## REQUIRED ACTION
Which lines of the material contain the word "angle"? Show each one.

## DATASET EXTRACT
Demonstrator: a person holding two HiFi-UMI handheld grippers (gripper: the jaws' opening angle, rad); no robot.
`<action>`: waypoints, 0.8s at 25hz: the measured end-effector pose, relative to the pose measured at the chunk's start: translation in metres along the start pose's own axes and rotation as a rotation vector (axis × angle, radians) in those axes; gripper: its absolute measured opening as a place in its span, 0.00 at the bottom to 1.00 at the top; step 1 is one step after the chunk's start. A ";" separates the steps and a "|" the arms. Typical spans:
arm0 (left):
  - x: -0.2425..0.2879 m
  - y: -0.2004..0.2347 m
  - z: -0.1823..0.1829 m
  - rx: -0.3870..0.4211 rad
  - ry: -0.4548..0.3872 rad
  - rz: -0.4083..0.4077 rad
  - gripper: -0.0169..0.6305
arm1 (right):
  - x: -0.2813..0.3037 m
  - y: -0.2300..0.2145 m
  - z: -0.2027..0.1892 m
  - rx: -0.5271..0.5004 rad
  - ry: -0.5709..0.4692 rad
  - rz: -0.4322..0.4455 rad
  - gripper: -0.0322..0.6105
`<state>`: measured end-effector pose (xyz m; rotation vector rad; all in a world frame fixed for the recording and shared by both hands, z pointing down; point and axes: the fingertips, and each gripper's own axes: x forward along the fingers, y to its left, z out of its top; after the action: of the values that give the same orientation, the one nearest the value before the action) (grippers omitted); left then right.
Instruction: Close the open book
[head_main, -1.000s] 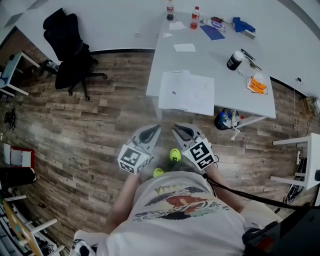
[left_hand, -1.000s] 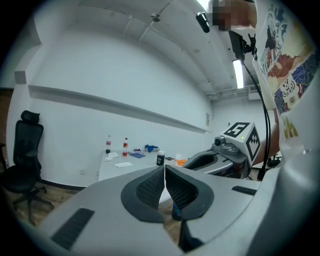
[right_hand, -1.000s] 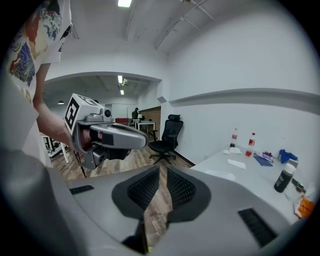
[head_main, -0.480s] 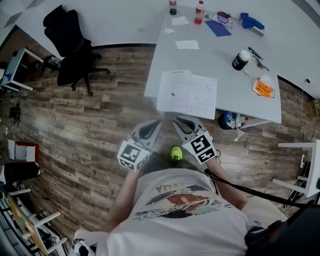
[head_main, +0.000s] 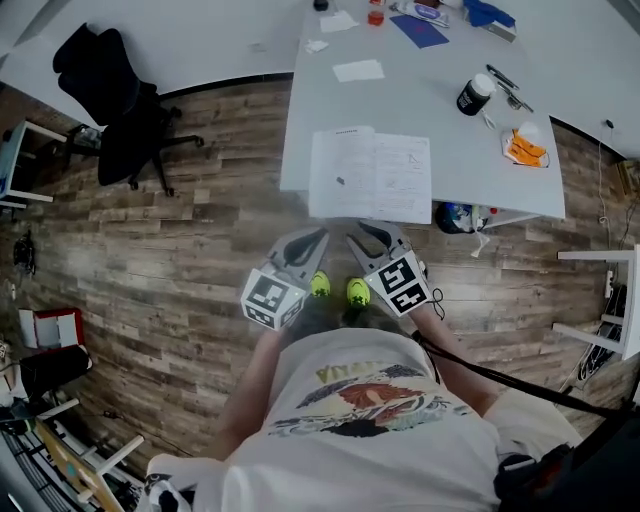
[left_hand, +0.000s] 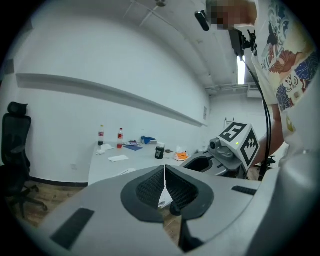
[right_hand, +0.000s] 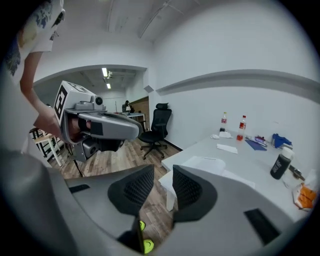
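Observation:
An open book (head_main: 371, 174) with white printed pages lies flat at the near edge of the white table (head_main: 470, 150). It also shows ahead in the right gripper view as the open book (right_hand: 207, 164). My left gripper (head_main: 316, 237) hangs just short of that table edge, its jaws shut with nothing between them (left_hand: 164, 180). Beside it, my right gripper (head_main: 366, 234) is level with the book's near edge. Its jaws (right_hand: 163, 181) are opening, a narrow gap between the pads and nothing in it.
On the table stand two bottles (right_hand: 233, 123), a dark jar (head_main: 471, 95), an orange packet (head_main: 524, 148), blue items (head_main: 420, 28) and loose paper (head_main: 358, 70). A black office chair (head_main: 112, 112) stands on the wooden floor at the left. White desks (head_main: 605, 300) line the right side.
Both grippers have moved forward toward the table's near edge, and the book now lies just beyond them. The right gripper's jaws have parted.

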<state>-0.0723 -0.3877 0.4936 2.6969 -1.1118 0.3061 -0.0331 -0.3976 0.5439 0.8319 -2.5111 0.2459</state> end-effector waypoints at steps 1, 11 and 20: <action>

## EXERCISE RESULT
Demonstrator: a person holding two HiFi-UMI handheld grippers (gripper: the jaws' opening angle, rad); no robot.
`<action>`: waypoints, 0.8s at 25hz: the measured end-effector pose, relative to the pose measured at the chunk's start: translation in metres along the start pose's own axes and rotation as a rotation vector (axis × angle, radians) in those axes; gripper: its absolute measured opening as a place in its span, 0.00 at the bottom to 1.00 at the top; step 1 is one step after the chunk's start. A ";" separates the steps and a "|" the arms. Typical spans:

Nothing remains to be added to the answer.